--- Record excerpts Enclosed Below ---

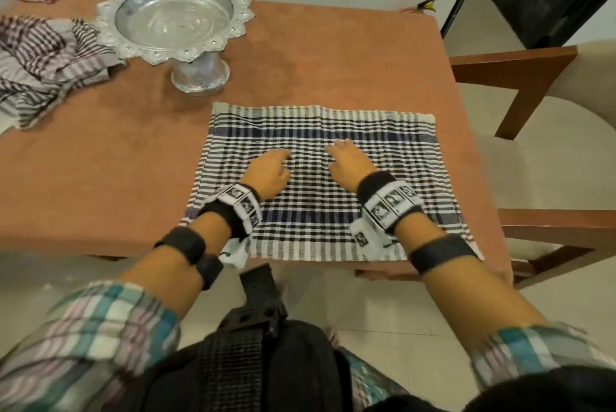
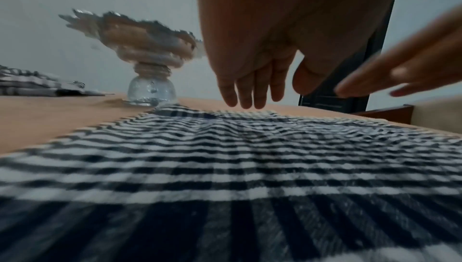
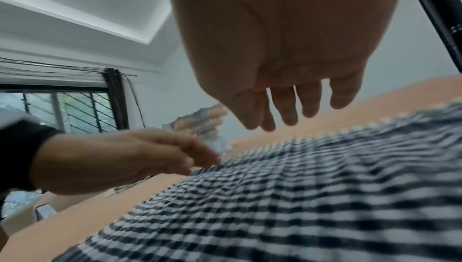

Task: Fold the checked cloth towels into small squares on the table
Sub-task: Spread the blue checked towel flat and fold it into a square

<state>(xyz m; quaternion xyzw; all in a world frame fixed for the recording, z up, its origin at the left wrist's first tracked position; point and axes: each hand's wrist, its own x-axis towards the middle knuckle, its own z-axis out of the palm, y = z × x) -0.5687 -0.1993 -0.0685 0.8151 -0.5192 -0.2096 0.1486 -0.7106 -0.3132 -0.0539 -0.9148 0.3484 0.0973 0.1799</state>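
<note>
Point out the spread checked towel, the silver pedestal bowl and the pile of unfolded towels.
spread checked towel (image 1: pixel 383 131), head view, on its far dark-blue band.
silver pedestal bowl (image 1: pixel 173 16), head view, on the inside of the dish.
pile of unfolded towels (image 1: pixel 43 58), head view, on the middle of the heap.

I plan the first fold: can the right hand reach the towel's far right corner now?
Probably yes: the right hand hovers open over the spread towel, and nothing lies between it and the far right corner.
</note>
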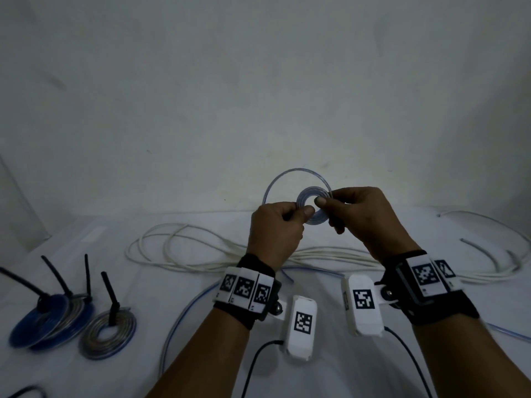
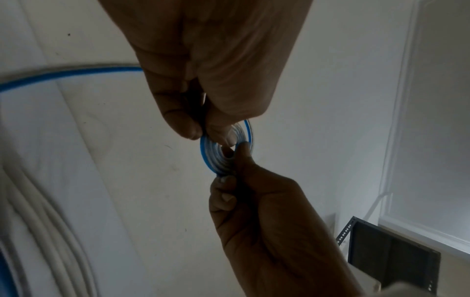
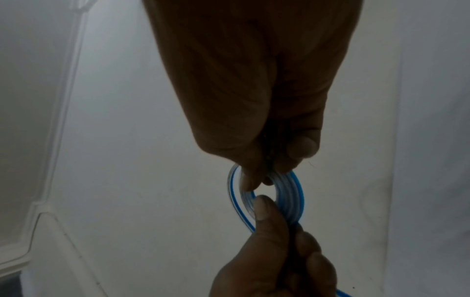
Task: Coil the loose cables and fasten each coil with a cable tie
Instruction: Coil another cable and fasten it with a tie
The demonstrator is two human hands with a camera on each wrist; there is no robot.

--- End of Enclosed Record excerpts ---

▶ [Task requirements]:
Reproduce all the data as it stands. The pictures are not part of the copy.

▶ [Written answer]:
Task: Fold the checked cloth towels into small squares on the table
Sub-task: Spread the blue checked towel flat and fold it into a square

<state>(xyz m; quaternion xyzw; all in a world frame fixed for the recording, z up, its origin at the left wrist's first tracked position; point and axes: each hand's wrist, its own x-axis towards the middle knuckle, its own z-axis out of the palm, y = z × x) -0.5687 -0.1993 -0.0685 0.8151 -0.5192 -0.2096 0.1486 -0.7106 -0.3132 -0.0539 -0.9148 0.3484 0.0973 0.1799</state>
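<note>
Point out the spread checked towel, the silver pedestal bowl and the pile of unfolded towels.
spread checked towel (image 1: pixel 383 131), head view, on its far dark-blue band.
silver pedestal bowl (image 1: pixel 173 16), head view, on the inside of the dish.
pile of unfolded towels (image 1: pixel 43 58), head view, on the middle of the heap.

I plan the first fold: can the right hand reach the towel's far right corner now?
Probably yes: the right hand hovers open over the spread towel, and nothing lies between it and the far right corner.
</note>
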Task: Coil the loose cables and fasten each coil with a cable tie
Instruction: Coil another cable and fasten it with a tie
The demonstrator is two human hands with a camera on each wrist; there is no robot.

The requested output has been given in full.